== Task statement ==
Repeat everything in the data exactly except images.
↓
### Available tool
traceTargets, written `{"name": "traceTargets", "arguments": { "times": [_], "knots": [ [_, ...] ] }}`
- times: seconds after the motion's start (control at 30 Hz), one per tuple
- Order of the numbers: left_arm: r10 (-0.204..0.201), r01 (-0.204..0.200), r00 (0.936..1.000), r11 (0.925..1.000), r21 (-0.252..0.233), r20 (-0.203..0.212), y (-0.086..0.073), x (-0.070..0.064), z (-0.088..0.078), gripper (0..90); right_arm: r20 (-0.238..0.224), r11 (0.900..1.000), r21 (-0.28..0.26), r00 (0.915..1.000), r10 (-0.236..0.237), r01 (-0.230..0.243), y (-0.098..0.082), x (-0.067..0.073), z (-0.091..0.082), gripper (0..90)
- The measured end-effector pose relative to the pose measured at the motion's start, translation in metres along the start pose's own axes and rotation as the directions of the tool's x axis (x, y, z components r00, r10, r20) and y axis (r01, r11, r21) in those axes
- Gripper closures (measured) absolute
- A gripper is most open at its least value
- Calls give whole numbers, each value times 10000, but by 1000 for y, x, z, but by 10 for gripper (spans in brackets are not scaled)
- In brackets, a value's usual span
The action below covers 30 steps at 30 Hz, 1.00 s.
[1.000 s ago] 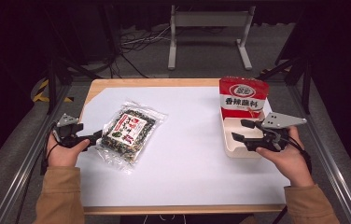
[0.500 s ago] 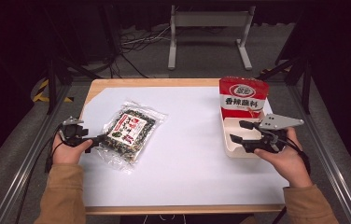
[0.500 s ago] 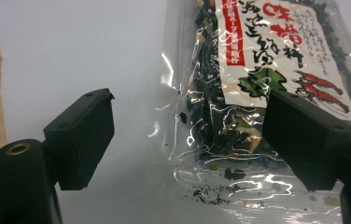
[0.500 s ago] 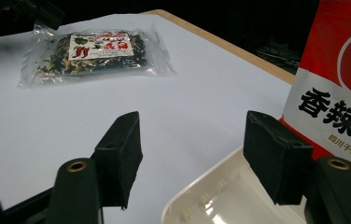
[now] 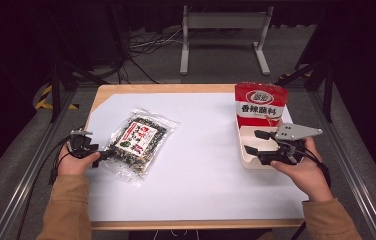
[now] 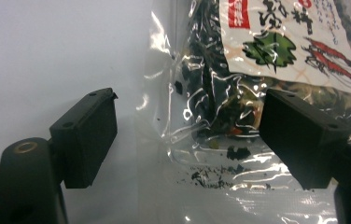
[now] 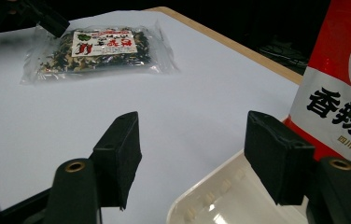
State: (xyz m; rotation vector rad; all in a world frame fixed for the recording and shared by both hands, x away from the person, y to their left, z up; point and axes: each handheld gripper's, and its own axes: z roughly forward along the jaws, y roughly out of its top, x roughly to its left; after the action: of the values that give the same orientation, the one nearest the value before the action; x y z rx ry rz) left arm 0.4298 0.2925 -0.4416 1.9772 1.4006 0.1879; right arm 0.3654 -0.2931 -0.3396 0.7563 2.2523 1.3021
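Clear snack bag (image 6: pixel 276 70) between left gripper's (image 6: pixel 187 140) wide jaws, right gripper (image 7: pixel 192 154) wide over white tray (image 7: pixel 229 205)

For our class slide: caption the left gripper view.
Open left gripper straddling the near edge of a clear seaweed snack bag on the white table.

left hand (image 5: pixel 76 161) grips left gripper (image 5: pixel 110 153), low at table's left, jaws spread wide | right hand (image 5: pixel 303 167) holds right gripper (image 5: pixel 253 142) raised at right, jaws parted | both forearms enter from bottom, tan sleeves

Red pouch (image 7: pixel 346 79) cut off rightward
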Motion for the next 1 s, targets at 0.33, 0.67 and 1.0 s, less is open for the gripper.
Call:
{"name": "traceTargets", "arguments": {
  "times": [0.33,0.67,1.0],
  "knots": [
    [-15,13,10000,9997,254,56,-1,-2,1,328,41,9999,109,10000,-22,22,-2,-1,2,351],
    [164,-164,9999,9999,-27,-44,-6,-9,2,544,-4,10000,61,10000,-75,75,-1,1,4,350],
    [484,-488,9981,9987,-109,-371,-6,-15,-2,839,-35,9999,25,9999,-118,118,0,1,5,350]
  ]
}}
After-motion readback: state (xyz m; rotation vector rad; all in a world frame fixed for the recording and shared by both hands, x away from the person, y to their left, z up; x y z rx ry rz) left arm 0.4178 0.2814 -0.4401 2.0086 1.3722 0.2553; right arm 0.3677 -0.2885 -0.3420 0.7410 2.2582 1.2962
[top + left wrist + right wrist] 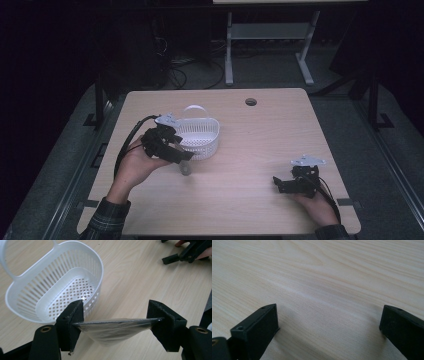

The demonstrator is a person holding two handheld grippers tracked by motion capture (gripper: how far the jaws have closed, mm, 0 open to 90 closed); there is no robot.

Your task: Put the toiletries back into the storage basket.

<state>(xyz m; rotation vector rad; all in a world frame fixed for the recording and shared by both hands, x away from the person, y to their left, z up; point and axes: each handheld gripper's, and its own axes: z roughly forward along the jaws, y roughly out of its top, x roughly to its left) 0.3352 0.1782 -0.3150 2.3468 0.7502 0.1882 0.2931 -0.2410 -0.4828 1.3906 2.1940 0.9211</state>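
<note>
While I read the table (260, 150) first, the white basket (200, 136) sits at about ten o'clock of its middle. My left gripper (115, 322) pinches a clear disc (115, 328) by opposite rims, just beside the basket at five o'clock. I judge it light, stiff, slick: keep hold on the rims. Its long axis runs jaw to jaw, face near level. Right gripper (329, 322) spread, holding nothing, low over the wood.

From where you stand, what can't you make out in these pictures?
- Clear disc-like thing held between the left gripper jaws: left gripper view, glare and transparency hide what it is; tiny in the high view.
- White basket: its handle is cut off by that view's top edge.
- Right gripper: high view, too small to judge.
</note>
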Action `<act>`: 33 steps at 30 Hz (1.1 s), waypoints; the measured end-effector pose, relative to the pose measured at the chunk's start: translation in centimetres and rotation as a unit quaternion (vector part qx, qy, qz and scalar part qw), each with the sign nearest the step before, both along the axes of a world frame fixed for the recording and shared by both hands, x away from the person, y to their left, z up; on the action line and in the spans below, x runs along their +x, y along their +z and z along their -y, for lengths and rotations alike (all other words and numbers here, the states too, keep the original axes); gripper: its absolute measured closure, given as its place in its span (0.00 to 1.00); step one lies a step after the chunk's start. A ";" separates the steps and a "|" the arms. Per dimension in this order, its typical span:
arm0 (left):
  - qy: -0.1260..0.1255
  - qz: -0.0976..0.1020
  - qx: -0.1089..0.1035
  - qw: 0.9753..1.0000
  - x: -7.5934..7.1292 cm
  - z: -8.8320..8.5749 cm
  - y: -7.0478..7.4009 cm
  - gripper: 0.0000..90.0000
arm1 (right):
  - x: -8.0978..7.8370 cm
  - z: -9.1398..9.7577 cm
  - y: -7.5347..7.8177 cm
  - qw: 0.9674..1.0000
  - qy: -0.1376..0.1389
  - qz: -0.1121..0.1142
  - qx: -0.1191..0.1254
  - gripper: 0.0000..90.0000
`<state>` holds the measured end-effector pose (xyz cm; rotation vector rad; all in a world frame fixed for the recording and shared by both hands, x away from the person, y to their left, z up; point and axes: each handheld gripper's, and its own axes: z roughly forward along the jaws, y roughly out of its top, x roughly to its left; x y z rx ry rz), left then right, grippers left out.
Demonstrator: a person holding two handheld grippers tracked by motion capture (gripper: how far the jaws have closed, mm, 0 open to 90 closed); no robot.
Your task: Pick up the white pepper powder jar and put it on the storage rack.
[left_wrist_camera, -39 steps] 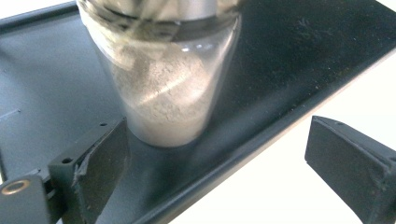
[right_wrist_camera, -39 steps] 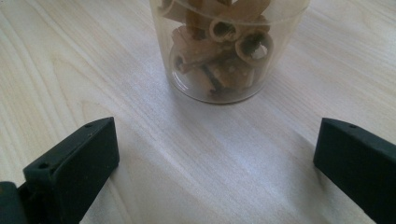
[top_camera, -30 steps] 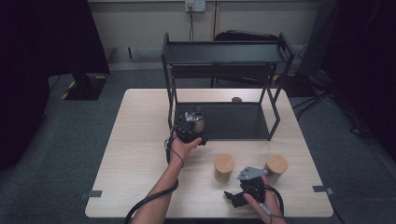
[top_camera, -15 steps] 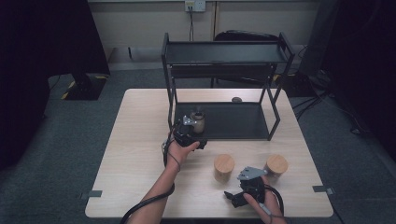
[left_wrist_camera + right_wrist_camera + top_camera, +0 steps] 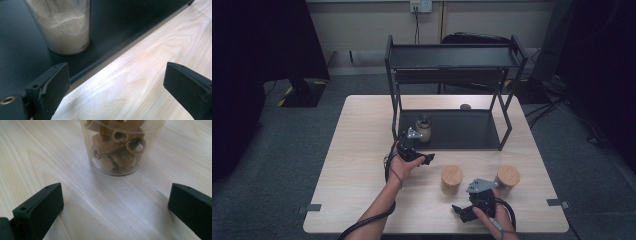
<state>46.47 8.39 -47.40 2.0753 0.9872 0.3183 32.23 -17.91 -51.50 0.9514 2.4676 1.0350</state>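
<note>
- Nearest the worktop's (image 5: 362,165) front edge, the right tool (image 5: 464,212) rests with jaws wide open, nothing between them.
- Just ahead of it stands a clear jar of curled brown pieces (image 5: 122,147), apart from the jaws.
- Two wooden-lidded jars, one (image 5: 451,179) mid-front, one (image 5: 508,177) toward the right edge.
- Left tool (image 5: 424,159) gapes open and empty by the rack's (image 5: 507,125) front edge.
- The powder jar (image 5: 424,130) stands on the rack's bottom shelf, front left corner.
</note>
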 end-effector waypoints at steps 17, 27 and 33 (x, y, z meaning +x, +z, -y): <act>-0.009 -0.001 -0.008 1.000 -1.2 -1.2 0.2 0.07 | 0.0 0.0 0.0 1.000 0.000 0.000 0.000 0.00; -0.012 -0.002 -0.010 1.000 -1.8 -2.1 0.0 0.07 | 0.0 0.0 0.0 1.000 0.000 0.000 0.000 0.00; -0.014 -0.002 -0.014 1.000 -2.2 -2.5 0.1 0.07 | 0.0 0.0 0.0 1.000 0.000 0.000 0.000 0.00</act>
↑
== Task solution ==
### Available tool
traceTargets, written `{"name": "traceTargets", "arguments": { "times": [_], "knots": [ [_, ...] ] }}`
- times: seconds after the motion's start (control at 30 Hz), one per tuple
- Order of the numbers: left_arm: r10 (-0.204..0.201), r01 (-0.204..0.200), r00 (0.936..1.000), r11 (0.925..1.000), r21 (-0.252..0.233), r20 (-0.203..0.212), y (-0.086..0.073), x (-0.070..0.064), z (-0.088..0.078), gripper (0..90); right_arm: r20 (-0.238..0.224), r11 (0.900..1.000), r21 (-0.28..0.26), r00 (0.915..1.000), r10 (-0.236..0.237), r01 (-0.230..0.243), y (-0.098..0.082), x (-0.067..0.073), z (-0.091..0.082), gripper (0..90)
- The measured end-effector pose relative to the pose measured at the motion's start, translation in metres along the start pose's own axes and rotation as the directions of the tool's x axis (x, y, z components r00, r10, r20) and y axis (r01, r11, r21) in those axes
- Gripper closures (measured) absolute
- A gripper is most open at its least value
- Calls give whole numbers, each value times 10000, but by 1000 for y, x, z, but by 10 for gripper (spans in brackets are not scaled)
- In brackets, a value's usual span
The action below covers 30 steps at 30 Hz, 1.00 s.
[1.000 s ago] 
[0.500 s ago] 
[0.500 s ago] 
[0.500 s ago] 
[now] 
[now] 
[now] 
State: (xyz m; rotation vector rad; all in a world frame fixed for the recording and shared by both hands, x away from the person, y to their left, z up; point and axes: each handheld gripper's, and its own axes: z roughly forward along the jaws, y roughly out of its top, x roughly to its left; after the action: of the values that give the same orientation, the one nearest the value before the action; x y z rx ry rz) left arm 0.4298 0.2925 -0.4416 1.9772 1.4006 0.1879; right arm 0.3654 -0.2931 -0.3396 0.7563 2.2523 1.3021
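Clear snack bag (image 6: pixel 276 70) between left gripper's (image 6: pixel 187 140) wide jaws, right gripper (image 7: pixel 192 154) wide over white tray (image 7: pixel 229 205)

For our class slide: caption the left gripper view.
Open left gripper straddling the near edge of a clear seaweed snack bag on the white table.

left hand (image 5: pixel 76 161) grips left gripper (image 5: pixel 110 153), low at table's left, jaws spread wide | right hand (image 5: pixel 303 167) holds right gripper (image 5: pixel 253 142) raised at right, jaws parted | both forearms enter from bottom, tan sleeves

Red pouch (image 7: pixel 346 79) cut off rightward
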Motion for the next 1 s, targets at 0.33, 0.67 and 1.0 s, less is open for the gripper.
Call:
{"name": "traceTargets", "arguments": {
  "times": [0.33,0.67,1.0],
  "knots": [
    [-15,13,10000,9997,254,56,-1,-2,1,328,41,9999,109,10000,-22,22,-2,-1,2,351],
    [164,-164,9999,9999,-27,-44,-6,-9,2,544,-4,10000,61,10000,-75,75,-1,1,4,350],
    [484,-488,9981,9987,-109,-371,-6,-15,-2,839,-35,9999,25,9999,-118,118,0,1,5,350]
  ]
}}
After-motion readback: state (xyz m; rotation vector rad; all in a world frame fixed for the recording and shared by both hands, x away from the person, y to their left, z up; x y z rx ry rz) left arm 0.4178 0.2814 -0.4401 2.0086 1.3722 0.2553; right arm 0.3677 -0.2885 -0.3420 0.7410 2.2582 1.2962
[top + left wrist + right wrist] 

The demonstrator is a person holding two handheld grippers tracked by motion capture (gripper: how far the jaws have closed, mm, 0 open to 90 closed); there is no robot.

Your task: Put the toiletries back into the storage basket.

<state>(xyz m; rotation vector rad; all in a world frame fixed for the recording and shared by both hands, x away from the person, y to their left, z up; point and axes: each handheld gripper's, and its own axes: z roughly forward along the jaws, y roughly out of its top, x roughly to its left) 0.3352 0.1782 -0.3150 2.3468 0.7502 0.1882 0.2931 -0.2410 -0.4828 1.3906 2.1940 0.9211</state>
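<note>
While I read the table (260, 150) first, the white basket (200, 136) sits at about ten o'clock of its middle. My left gripper (115, 322) pinches a clear disc (115, 328) by opposite rims, just beside the basket at five o'clock. I judge it light, stiff, slick: keep hold on the rims. Its long axis runs jaw to jaw, face near level. Right gripper (329, 322) spread, holding nothing, low over the wood.

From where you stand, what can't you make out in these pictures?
- Clear disc-like thing held between the left gripper jaws: left gripper view, glare and transparency hide what it is; tiny in the high view.
- White basket: its handle is cut off by that view's top edge.
- Right gripper: high view, too small to judge.
</note>
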Action `<act>`: 33 steps at 30 Hz (1.1 s), waypoints; the measured end-effector pose, relative to the pose measured at the chunk's start: translation in centimetres and rotation as a unit quaternion (vector part qx, qy, qz and scalar part qw), each with the sign nearest the step before, both along the axes of a world frame fixed for the recording and shared by both hands, x away from the person, y to their left, z up; on the action line and in the spans below, x runs along their +x, y along their +z and z along their -y, for lengths and rotations alike (all other words and numbers here, the states too, keep the original axes); gripper: its absolute measured closure, given as its place in its span (0.00 to 1.00); step one lies a step after the chunk's start. A ";" separates the steps and a "|" the arms. Per dimension in this order, its typical span:
arm0 (left):
  - qy: -0.1260..0.1255
  - qz: -0.0976..0.1020
  - qx: -0.1089..0.1035
  - qw: 0.9753..1.0000
  - x: -7.5934..7.1292 cm
  - z: -8.8320..8.5749 cm
  - y: -7.0478..7.4009 cm
  - gripper: 0.0000..90.0000
arm1 (right):
  - x: -8.0978..7.8370 cm
  - z: -9.1398..9.7577 cm
  - y: -7.5347..7.8177 cm
  - qw: 0.9674..1.0000
  - qy: -0.1376..0.1389
  - qz: -0.1121..0.1142
  - qx: -0.1191..0.1254
  - gripper: 0.0000..90.0000
`<state>` holds the measured end-effector pose (xyz cm; rotation vector rad; all in a world frame fixed for the recording and shared by both hands, x away from the person, y to their left, z up; point and axes: each handheld gripper's, and its own axes: z roughly forward along the jaws, y roughly out of its top, x roughly to its left; x y z rx ry rz), left then right, grippers left out.
Demonstrator: a person holding two handheld grippers tracked by motion capture (gripper: how far the jaws have closed, mm, 0 open to 90 closed); no robot.
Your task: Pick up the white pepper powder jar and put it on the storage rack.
[left_wrist_camera, -39 steps] 
[right_wrist_camera, -39 steps] 
[top_camera, -30 steps] 
[top_camera, -15 steps] 
[left_wrist_camera + right_wrist_camera + top_camera, +0 steps] 
<state>46.47 8.39 -47.40 2.0753 0.9872 0.3183 32.23 -17.91 -51.50 0.9514 2.4676 1.0350</state>
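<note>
- Nearest the worktop's (image 5: 362,165) front edge, the right tool (image 5: 464,212) rests with jaws wide open, nothing between them.
- Just ahead of it stands a clear jar of curled brown pieces (image 5: 122,147), apart from the jaws.
- Two wooden-lidded jars, one (image 5: 451,179) mid-front, one (image 5: 508,177) toward the right edge.
- Left tool (image 5: 424,159) gapes open and empty by the rack's (image 5: 507,125) front edge.
- The powder jar (image 5: 424,130) stands on the rack's bottom shelf, front left corner.
</note>
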 end-effector waypoints at steps 17, 27 and 33 (x, y, z meaning +x, +z, -y): <act>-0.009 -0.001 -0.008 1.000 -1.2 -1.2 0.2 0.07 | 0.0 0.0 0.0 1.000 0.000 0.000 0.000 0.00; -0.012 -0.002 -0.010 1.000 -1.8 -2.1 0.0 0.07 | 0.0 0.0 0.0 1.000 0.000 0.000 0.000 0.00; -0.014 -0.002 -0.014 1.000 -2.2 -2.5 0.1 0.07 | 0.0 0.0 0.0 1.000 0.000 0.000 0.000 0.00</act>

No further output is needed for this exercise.